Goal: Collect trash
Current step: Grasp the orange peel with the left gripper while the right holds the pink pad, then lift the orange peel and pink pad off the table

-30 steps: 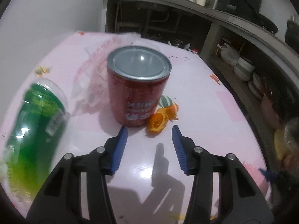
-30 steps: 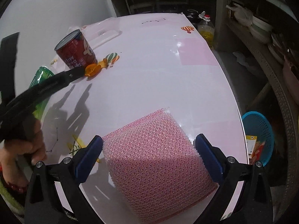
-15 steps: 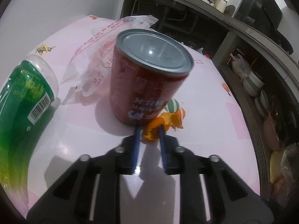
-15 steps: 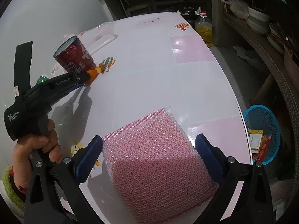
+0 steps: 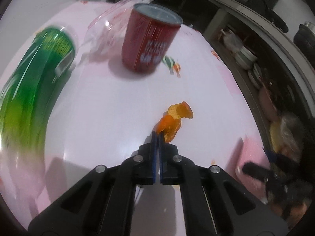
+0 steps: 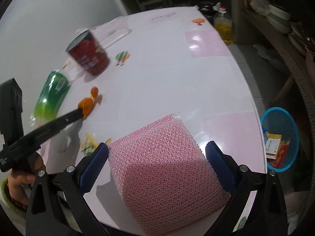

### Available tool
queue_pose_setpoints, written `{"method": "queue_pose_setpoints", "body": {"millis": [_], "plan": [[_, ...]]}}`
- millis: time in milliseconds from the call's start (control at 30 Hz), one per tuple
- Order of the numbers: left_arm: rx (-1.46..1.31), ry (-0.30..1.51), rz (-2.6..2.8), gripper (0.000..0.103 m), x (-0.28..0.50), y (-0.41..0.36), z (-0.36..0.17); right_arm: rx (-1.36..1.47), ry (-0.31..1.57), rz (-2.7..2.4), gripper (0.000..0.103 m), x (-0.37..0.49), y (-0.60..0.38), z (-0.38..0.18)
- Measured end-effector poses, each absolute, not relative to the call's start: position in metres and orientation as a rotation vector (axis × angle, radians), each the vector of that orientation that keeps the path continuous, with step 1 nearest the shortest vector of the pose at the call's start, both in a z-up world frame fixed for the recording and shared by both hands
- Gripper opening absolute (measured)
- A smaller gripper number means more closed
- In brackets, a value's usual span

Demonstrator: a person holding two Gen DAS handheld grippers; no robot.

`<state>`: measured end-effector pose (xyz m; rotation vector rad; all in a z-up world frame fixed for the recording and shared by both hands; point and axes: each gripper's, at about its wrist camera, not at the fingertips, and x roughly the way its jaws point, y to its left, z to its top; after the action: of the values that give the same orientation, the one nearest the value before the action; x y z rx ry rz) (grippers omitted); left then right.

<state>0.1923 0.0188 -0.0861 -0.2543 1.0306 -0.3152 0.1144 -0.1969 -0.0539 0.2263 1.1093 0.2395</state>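
A piece of orange peel (image 5: 173,122) hangs just above the pale pink table (image 5: 98,108), pinched at its lower end by my left gripper (image 5: 157,135), whose jaws are closing tight on it. In the right wrist view that peel (image 6: 87,103) sits at the tip of the left gripper (image 6: 80,116). My right gripper (image 6: 157,146) is shut on a pink mesh sponge pack (image 6: 167,173) that fills the space between its blue pads. A red can (image 5: 149,45) stands upright behind the peel. A green bottle (image 5: 33,90) lies on its side to the left.
A clear plastic bag (image 5: 110,19) lies behind the can. A blue basket (image 6: 281,137) holding cartons stands on the floor past the table's right edge. An oil bottle (image 6: 222,27) sits beyond the far corner. Shelves with dishes (image 5: 246,57) run along the right.
The left gripper moved up to the peel beside the can, shut on it, then drew back with it, away from the can. The right gripper kept hold of the sponge pack.
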Motion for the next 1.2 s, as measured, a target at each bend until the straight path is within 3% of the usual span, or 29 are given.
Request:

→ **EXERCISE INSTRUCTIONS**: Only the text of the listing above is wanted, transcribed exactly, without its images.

→ **COMPLETED EXERCISE**:
Goal: Collect trash
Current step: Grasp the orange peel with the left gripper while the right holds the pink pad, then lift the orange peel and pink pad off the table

-30 steps: 
-30 steps: 
-15 steps: 
-15 steps: 
+0 steps: 
+0 steps: 

### Available tool
queue_pose_setpoints, written `{"method": "queue_pose_setpoints", "body": {"millis": [_], "plan": [[_, ...]]}}`
- millis: time in milliseconds from the call's start (control at 30 Hz), one per tuple
- Order of the numbers: left_arm: rx (-1.46..1.31), ry (-0.30..1.51), rz (-2.6..2.8), gripper (0.000..0.103 m), x (-0.28..0.50), y (-0.41..0.36), z (-0.36..0.17); right_arm: rx (-1.36..1.47), ry (-0.31..1.57), rz (-2.7..2.4), gripper (0.000..0.103 m), x (-0.37..0.49), y (-0.60..0.38), z (-0.38..0.18)
- Measured end-effector poses, each absolute, not relative to the call's start: position in metres and orientation as a rotation vector (axis × angle, radians), each the vector of that orientation that keeps the path continuous, with step 1 nearest the shortest vector of the pose at the call's start, both in a z-up world frame fixed for the recording and shared by both hands
- Gripper opening absolute (measured)
- A smaller gripper number means more closed
- In brackets, a value's usual span

Demonstrator: a person holding two Gen DAS handheld grippers; no robot.

`<state>`: measured end-effector pose (xyz m; rotation vector rad; all in a z-up world frame fixed for the recording and shared by both hands; point and axes: each gripper's, at about its wrist camera, not at the fingertips, and x roughly the way its jaws point, y to its left, z to its top; after the action: of the values that give the same orientation, the one nearest the value before the action; x y z rx ry rz) (grippers omitted); left then right.

<state>0.1923 0.0188 -0.0861 -0.2543 1.0306 -0.3152 0.1144 -0.1969 -0.0539 0.2263 1.1093 0.2395</state>
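A piece of orange peel (image 5: 173,122) hangs just above the pale pink table (image 5: 98,108), pinched at its lower end by my left gripper (image 5: 157,135), whose jaws are closing tight on it. In the right wrist view that peel (image 6: 87,103) sits at the tip of the left gripper (image 6: 80,116). My right gripper (image 6: 157,146) is shut on a pink mesh sponge pack (image 6: 167,173) that fills the space between its blue pads. A red can (image 5: 149,45) stands upright behind the peel. A green bottle (image 5: 33,90) lies on its side to the left.
A clear plastic bag (image 5: 110,19) lies behind the can. A blue basket (image 6: 281,137) holding cartons stands on the floor past the table's right edge. An oil bottle (image 6: 222,27) sits beyond the far corner. Shelves with dishes (image 5: 246,57) run along the right.
The left gripper moved up to the peel beside the can, shut on it, then drew back with it, away from the can. The right gripper kept hold of the sponge pack.
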Motion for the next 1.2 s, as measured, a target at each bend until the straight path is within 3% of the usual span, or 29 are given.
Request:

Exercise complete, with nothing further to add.